O centro de ensino Faculdades Integradas Aparício Carvalho anunciou a suspensão das aulas por três dias em sinal de luto pela morte da professora Juliana Santiago, de 41 anos. Docente do curso de Direito e também servidora da Polícia Civil de Rondônia, ela foi atacada com golpes de faca dentro da própria instituição.

O crime ocorreu na última sexta-feira (6/02), em Porto Velho. De acordo com nota oficial, as atividades acadêmicas foram interrompidas entre os dias 7 e 9 de fevereiro. A instituição declarou estar profundamente consternada e descreveu Juliana como uma profissional dedicada e referência de qualidade no ensino.

Segundo as informações divulgadas, o ataque aconteceu logo após o término das aulas, quando o estudante João Cândido da Costa Junior, de 24 anos, permaneceu sozinho com a professora em uma das dependências do prédio. Ele teria desferido diversos golpes de faca contra a vítima.
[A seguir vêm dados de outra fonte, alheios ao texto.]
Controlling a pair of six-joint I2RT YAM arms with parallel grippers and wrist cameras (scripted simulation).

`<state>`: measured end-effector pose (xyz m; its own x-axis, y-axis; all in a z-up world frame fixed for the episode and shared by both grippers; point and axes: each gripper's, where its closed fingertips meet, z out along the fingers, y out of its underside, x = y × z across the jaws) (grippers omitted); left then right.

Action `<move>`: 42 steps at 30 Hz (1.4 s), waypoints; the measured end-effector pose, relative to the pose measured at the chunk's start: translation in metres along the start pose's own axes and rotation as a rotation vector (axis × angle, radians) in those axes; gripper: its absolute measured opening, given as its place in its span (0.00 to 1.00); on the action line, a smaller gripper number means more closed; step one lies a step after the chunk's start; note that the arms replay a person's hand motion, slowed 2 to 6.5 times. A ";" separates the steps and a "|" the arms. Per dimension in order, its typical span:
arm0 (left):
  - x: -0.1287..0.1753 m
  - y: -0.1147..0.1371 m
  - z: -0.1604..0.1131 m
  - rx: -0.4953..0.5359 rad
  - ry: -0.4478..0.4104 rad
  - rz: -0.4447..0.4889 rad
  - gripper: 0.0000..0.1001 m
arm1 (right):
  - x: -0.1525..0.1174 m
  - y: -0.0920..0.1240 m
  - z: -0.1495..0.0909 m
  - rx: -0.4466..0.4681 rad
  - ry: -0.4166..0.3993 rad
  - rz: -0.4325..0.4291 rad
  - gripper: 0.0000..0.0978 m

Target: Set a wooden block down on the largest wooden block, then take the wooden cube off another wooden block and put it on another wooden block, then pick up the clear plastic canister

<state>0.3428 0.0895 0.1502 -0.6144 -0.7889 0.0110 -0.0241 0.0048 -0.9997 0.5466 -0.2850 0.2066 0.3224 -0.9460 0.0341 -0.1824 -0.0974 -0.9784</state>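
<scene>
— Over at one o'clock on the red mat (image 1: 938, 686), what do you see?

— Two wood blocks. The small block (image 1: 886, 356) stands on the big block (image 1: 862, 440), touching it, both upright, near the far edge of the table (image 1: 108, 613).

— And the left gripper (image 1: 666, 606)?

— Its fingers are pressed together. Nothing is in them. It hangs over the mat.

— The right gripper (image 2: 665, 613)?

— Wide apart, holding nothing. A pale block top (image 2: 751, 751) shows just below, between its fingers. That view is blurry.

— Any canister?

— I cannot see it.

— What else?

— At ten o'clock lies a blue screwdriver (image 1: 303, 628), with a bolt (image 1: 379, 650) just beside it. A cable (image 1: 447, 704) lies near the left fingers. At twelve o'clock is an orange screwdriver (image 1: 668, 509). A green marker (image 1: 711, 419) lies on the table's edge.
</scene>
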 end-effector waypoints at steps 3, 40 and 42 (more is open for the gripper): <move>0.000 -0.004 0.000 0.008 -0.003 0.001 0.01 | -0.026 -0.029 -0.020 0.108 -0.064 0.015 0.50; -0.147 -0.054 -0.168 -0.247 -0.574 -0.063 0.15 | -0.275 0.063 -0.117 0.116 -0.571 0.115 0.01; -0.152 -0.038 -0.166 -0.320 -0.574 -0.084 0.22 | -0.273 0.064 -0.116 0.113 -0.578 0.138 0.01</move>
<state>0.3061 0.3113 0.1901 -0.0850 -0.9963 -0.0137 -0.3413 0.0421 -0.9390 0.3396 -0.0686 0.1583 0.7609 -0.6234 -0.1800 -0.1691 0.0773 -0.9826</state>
O próprio suspeito confessou ter utilizado uma faca que, dias antes, havia recebido da professora junto com um doce — detalhe que aumentou ainda mais a comoção em torno do caso.

Em depoimento às autoridades, o estudante afirmou que manteve um relacionamento com Juliana por cerca de três meses. Ele relatou ter ficado abalado ao perceber que ela estava se afastando e que pretendia retomar o relacionamento com o ex-marido. A motivação apresentada está sendo analisada pela polícia.

Juliana foi atingida no peito e nos braços. Ela chegou a ser socorrida e encaminhada ao Hospital João Paulo II, mas não resistiu à gravidade dos ferimentos.

Após o ataque, o suspeito tentou fugir, mas foi contido por alunos que estavam no local. Um deles, policial militar, ajudou a imobilizá-lo até a chegada das viaturas. Ele foi preso em flagrante e permanece à disposição da Justiça.

A faculdade informou que está colaborando integralmente com as investigações e que presta apoio psicológico e assistência à família, colegas e estudantes. Em nota, ressaltou que a dedicação de Juliana ao ensino e à segurança pública jamais será esquecida.

O caso gerou grande repercussão na comunidade acadêmica e entre profissionais do Direito e da segurança pública. As circunstâncias e responsabilidades seguem sendo apuradas pelas autoridades competentes.